* _Activity_
Return the entire listing, character for character.

↓↓↓

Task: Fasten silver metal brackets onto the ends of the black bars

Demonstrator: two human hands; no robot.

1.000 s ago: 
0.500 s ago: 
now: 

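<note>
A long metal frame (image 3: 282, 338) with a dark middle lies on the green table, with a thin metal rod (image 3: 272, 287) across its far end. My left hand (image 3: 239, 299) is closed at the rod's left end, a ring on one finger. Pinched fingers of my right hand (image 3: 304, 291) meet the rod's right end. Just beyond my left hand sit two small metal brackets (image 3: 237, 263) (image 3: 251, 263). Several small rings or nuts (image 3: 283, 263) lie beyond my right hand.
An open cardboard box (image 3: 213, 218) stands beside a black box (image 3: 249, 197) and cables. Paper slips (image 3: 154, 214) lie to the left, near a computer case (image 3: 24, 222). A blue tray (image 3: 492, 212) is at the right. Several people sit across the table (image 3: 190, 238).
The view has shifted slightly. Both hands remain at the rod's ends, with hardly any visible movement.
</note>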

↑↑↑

* _Reply_
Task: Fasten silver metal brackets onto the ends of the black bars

Demonstrator: two human hands; no robot.

1.000 s ago: 
0.500 s ago: 
now: 

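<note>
A long metal frame (image 3: 282, 338) with a dark middle lies on the green table, with a thin metal rod (image 3: 272, 287) across its far end. My left hand (image 3: 239, 299) is closed at the rod's left end, a ring on one finger. Pinched fingers of my right hand (image 3: 304, 291) meet the rod's right end. Just beyond my left hand sit two small metal brackets (image 3: 237, 263) (image 3: 251, 263). Several small rings or nuts (image 3: 283, 263) lie beyond my right hand.
An open cardboard box (image 3: 213, 218) stands beside a black box (image 3: 249, 197) and cables. Paper slips (image 3: 154, 214) lie to the left, near a computer case (image 3: 24, 222). A blue tray (image 3: 492, 212) is at the right. Several people sit across the table (image 3: 190, 238).
The view has shifted slightly. Both hands remain at the rod's ends, with hardly any visible movement.
</note>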

This exercise requires no further work.